Quem entende ou, pelo menos, luta para compreender as variações do outro, o ama realmente. E nunca poderá dizer que foi enganada ou que jamais enganou. Não nos enganamos. Nos confundimos quando nos perdemos da identidade vital do parceiro, familiar ou irmão. Ou jamais os conhecemos, não é um engano. Quem não conhece, não tem enganos.
Nas variações do outro não cabe o apaziguador que destrói tudo antes do tempo, em forma de tranquilidade.

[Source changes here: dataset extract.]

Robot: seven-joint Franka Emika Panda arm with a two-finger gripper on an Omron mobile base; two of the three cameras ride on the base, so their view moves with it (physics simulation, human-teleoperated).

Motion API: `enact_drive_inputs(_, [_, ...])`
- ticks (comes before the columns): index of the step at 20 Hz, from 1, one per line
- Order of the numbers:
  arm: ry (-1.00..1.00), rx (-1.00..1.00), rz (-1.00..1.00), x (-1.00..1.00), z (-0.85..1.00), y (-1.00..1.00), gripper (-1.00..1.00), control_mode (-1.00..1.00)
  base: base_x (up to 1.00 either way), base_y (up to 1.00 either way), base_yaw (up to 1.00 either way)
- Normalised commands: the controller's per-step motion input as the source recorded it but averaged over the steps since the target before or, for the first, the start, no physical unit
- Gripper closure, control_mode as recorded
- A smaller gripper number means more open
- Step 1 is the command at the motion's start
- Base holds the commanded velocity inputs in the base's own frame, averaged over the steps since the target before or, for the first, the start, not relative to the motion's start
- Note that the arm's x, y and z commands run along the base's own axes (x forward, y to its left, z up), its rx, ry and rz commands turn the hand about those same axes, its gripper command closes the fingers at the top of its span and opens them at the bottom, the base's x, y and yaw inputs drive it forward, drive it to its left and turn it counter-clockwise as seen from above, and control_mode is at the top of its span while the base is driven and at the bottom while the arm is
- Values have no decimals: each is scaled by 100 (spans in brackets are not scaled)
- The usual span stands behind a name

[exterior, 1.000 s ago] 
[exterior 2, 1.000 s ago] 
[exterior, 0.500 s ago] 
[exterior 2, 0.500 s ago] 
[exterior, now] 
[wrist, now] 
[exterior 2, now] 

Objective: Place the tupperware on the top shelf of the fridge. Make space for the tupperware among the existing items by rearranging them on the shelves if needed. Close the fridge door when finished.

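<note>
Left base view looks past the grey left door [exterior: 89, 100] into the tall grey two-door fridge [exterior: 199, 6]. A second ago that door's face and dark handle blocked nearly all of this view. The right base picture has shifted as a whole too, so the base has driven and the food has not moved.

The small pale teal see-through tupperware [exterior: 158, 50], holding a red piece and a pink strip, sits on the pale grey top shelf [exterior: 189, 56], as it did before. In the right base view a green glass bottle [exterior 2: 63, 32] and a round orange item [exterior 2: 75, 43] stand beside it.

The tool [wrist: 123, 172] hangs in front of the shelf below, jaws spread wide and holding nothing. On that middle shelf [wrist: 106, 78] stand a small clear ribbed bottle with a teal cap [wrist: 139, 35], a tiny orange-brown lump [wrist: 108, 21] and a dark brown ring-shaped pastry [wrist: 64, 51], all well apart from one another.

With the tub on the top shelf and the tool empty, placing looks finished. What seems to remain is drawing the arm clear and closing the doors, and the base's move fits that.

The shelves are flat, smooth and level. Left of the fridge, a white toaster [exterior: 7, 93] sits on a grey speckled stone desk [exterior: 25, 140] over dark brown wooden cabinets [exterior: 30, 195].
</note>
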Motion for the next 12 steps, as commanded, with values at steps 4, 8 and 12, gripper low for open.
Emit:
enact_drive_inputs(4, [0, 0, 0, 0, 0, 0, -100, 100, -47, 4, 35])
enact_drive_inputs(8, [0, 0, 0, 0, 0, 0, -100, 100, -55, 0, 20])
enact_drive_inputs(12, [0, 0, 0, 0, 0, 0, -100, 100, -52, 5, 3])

Uma relação a dois não deve ser apaziguada, mas vibrante, apaixonada, e não, enfastiada. Nessa complexidade, vi que meu marido era tão meu amante quanto da política.

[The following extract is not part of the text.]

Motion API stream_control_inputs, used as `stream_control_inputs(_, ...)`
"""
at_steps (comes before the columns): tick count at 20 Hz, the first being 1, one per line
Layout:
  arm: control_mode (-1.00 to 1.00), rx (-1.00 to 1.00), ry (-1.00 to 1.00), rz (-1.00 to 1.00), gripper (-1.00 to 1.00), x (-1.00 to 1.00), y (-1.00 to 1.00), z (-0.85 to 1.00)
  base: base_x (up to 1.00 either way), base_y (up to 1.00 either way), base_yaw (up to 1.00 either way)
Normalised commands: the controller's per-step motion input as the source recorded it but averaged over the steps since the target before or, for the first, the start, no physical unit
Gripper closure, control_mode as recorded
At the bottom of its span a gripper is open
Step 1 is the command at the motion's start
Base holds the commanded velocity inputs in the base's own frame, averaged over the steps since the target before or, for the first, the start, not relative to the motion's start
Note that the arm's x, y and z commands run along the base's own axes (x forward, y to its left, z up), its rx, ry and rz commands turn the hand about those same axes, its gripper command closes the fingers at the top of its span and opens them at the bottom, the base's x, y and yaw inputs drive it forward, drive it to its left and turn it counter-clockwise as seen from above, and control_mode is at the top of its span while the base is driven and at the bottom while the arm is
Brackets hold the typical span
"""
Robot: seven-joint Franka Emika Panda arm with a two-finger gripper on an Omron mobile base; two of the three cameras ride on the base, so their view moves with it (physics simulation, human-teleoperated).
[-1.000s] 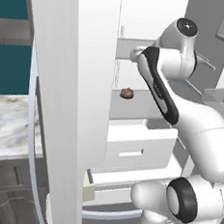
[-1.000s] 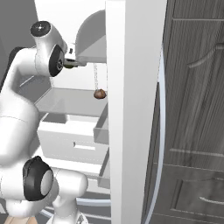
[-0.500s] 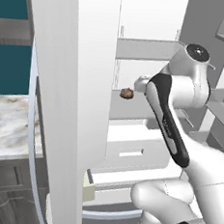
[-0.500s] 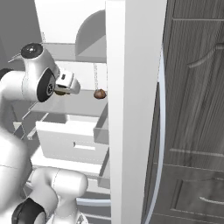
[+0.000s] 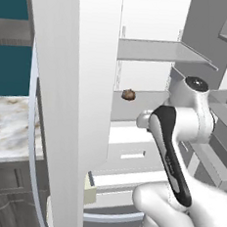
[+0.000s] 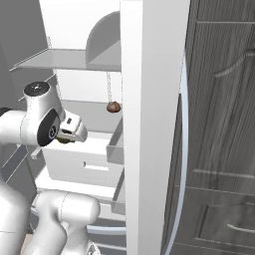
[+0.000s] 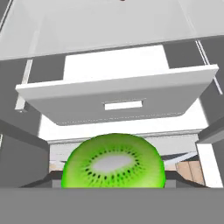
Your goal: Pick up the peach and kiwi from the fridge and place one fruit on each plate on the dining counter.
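A: What has the gripper (image 6: 63, 139) got?

B: The kiwi (image 7: 113, 161) — in the hand view it sits right at the fingers, a bright green cut face, glossy, with a pale oval core ringed by small black seeds. The jaws are partly closed around it, one dark tip peeking out on each side. In the right base view only a sliver of olive-brown skin shows under the white hand.

A: And where is that, relative to the fridge (image 5: 74, 82)?

B: In front of its open interior, out past the white drawer (image 7: 118, 98). That drawer is pulled forward — a flat, matte front with a small rectangular recess for a handle. Below it, more white drawer fronts; above, a smooth grey shelf (image 5: 158, 50) with a thin edge.

A: Anything else on the shelves?

B: A brown lumpy item (image 5: 129, 94), rough and roundish, lying near the front edge of the middle shelf, well apart from the gripper. The same lump (image 6: 113, 106) appears in the right base view beside the thick white door edge.

A: And around the fridge?

B: To the left, a corner of marbled counter (image 5: 6, 125), white-grey with brownish veins, over dark cabinets. To the right, a dark wood-grain panel (image 6: 219, 124) with curved moulding.
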Motion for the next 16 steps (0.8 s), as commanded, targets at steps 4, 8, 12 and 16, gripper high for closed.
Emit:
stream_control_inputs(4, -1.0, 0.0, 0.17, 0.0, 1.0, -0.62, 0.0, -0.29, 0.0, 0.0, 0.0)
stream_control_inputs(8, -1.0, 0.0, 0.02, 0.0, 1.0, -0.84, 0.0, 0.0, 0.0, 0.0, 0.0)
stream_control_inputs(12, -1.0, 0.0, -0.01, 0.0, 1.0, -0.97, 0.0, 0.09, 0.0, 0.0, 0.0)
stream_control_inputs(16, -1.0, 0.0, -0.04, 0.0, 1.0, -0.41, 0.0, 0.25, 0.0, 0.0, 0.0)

Vi, também, que como um homem sensível, ele poderia se enamorar, se encantar com outras pessoas, sem deixar de me amar.
Achar que somos feitos para um único e fiel amor é hipocrisia, conformismo. É preciso admitir, docemente, que um ser humano é capaz de amar apaixonadamente alguém e depois, com o passar dos anos, amar de forma diferente.
Não somos o centro amorável do mundo do outro. É preciso aceitar, também, outros amores que passam a fazer parte desse amor como mais uma gota de água que se incorpora ao nosso lago. Simone de Beauvoir dizia bem que temos amores necessários e amores contingentes ao longo da vida.
Aceitei a filha de meu marido e hoje recebo mensagens do mundo inteiro, de filhos angustiados que me dizem “Obrigado por ter aberto um caminho. Meu pai vai morrer, mas eu não poderia ir ao enterro porque a mulher dele não aceitava”.
É preciso viver sem mesquinhez, sem um sentido pequeno, lamacento, comum aos moralistas, aos caluniadores e aos paranóicos azedos que teimam em sujar tudo.
Espero que as pessoas sejam generosas e amplas para compreender e amar seus parceiros em suas dúvidas, fragilidades, divisões e pequenas paixões.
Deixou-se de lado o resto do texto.